While defense minister Binyamin Ben Eliezer wages his crusade against the outposts Jewish settlers planted at the Palestinians’ favorite ambush sites against West Bank highway traffic, Israeli security authorities anxiously try to puzzle out the purpose of the latest Iraqi military moves in the Western Desert.
Since Monday, June 25, according to debkafile‘s military sources, Iraqi fighter squadron, elite Hamurabi armored division and presidential guard command elements, together with the commands of some forward intelligence units, began a slow march westward. They moved out of bases at Al Haditha and Al-Baghdadi to the H-3 air force base, arriving at a point within 80 km as the crow flies from the Jordanian frontier and 450km in a straight line from the West Bank.
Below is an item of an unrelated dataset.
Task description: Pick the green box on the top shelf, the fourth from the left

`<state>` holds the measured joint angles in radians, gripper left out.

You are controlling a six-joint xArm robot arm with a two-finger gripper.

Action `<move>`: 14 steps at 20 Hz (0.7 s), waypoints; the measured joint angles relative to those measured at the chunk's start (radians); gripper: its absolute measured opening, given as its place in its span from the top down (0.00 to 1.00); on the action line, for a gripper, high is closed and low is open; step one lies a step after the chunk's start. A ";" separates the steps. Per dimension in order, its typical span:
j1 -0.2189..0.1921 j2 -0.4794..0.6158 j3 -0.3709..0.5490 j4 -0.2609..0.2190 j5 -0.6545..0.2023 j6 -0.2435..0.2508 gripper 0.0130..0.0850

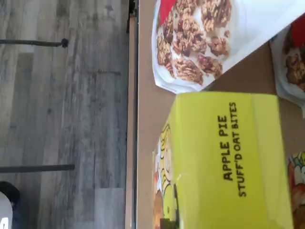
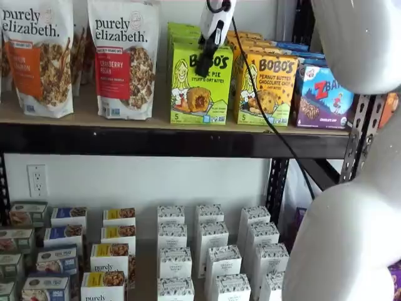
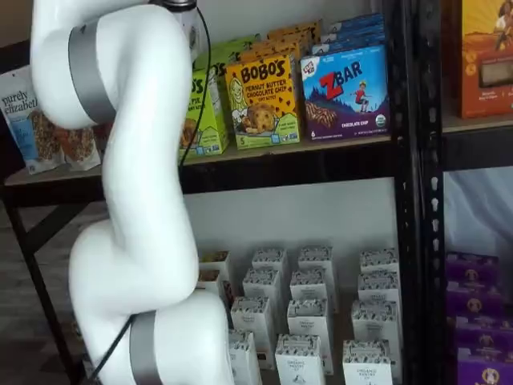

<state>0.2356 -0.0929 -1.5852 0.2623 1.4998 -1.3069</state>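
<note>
Wrist view: the green box (image 1: 224,162) shows its lime top panel lettered "APPLE PIE STUFF'D OAT BITES". In a shelf view the box (image 2: 200,84) stands upright on the top shelf (image 2: 175,141), a granola bag (image 2: 125,59) at its nine o'clock, a yellow box (image 2: 268,88) at three. The gripper (image 2: 205,59) hangs at its twelve o'clock, black fingers at the box's top edge; whether they grip it I cannot tell.

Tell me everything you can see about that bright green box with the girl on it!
The lime-green cardboard carton stands upright at the front of the tan wooden top shelf. Black letters read "Bobo's Apple Pie stuff'd oat bites", beside a cartoon blonde girl and an oat-bite photo. More green cartons line up behind it. The yellow-orange Bobo's box stands beside it. The white-bodied, black-fingered tool reaches its top edge.
</note>
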 joint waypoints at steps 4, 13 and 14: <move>0.002 -0.003 0.003 0.002 -0.004 0.002 0.72; 0.002 0.017 -0.037 0.001 0.058 0.006 0.72; 0.002 0.020 -0.044 0.000 0.069 0.007 0.72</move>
<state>0.2374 -0.0727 -1.6294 0.2626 1.5692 -1.2999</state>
That was not the beginning. Earlier this week, the Iraqis reopened their big air base at Al Baghdadi and brought in MiG-23 and MiG-25 fighters, as well as moving four brigades, two armored infantry and two tank, believed to be part of the Hamurabi division, into Al Haditha to the north of Al Baghdadi. US and Israeli military sourcestheorized at first that Saddam Hussein’s son, Qusay, who is in command of the Western Desert force, may have the advance force to the west to protect the western flank of a planned Iraqi assault against the Kurds.
This theory connected with a larger force Iraq has massed near the northern town of Irbil. In the American and British view, this second concentration is poised for a general offensive in the Kurdish-control areas of North Iraq, namely the no-fly zones regularly patrolled by US and UK air units. Iraq’s strategic objective would be to reach the Turkish frontier and disarm the US-backed Kurdish threat to the Iraqi oil cities of Kirkuk and Mosul. It would be a repeat performance of Saddam’s 1996 drive north, when his army demolished the training bases and commands set up by the CIA in the Kurdish tribal lands, with the help of Kurdish turncoats. It took the CIA four years to rebuild its infrastructure in North Iraq.
On Monday, after the fresh westward movement of the Western Desert force, the various intelligence agencies thought again, particularly after learning that key Iraq headquarters and government ministries had been secretly relocated in high-security locations outside Baghdad.
The latest hypothesis is that in the process of an assault on the Kurds, Saddam and Qusay may decide to deliver a side-blow against Israel. While such a threat may not be imminent, it may have gained some substance in the last 48 hours. After all, Iraqi support for the Palestinian cause has been so vociferous, that Saddam can scarcely go to war against his Kurdish minority without a single gesture of military solidarity with his Palestinian brethren. He might even stage the Kurdish offensive as a diversion for his main thrust – against Israel.
Israeli military ears and eyes, human and electronic, are therefore glued to watching every Iraqi move.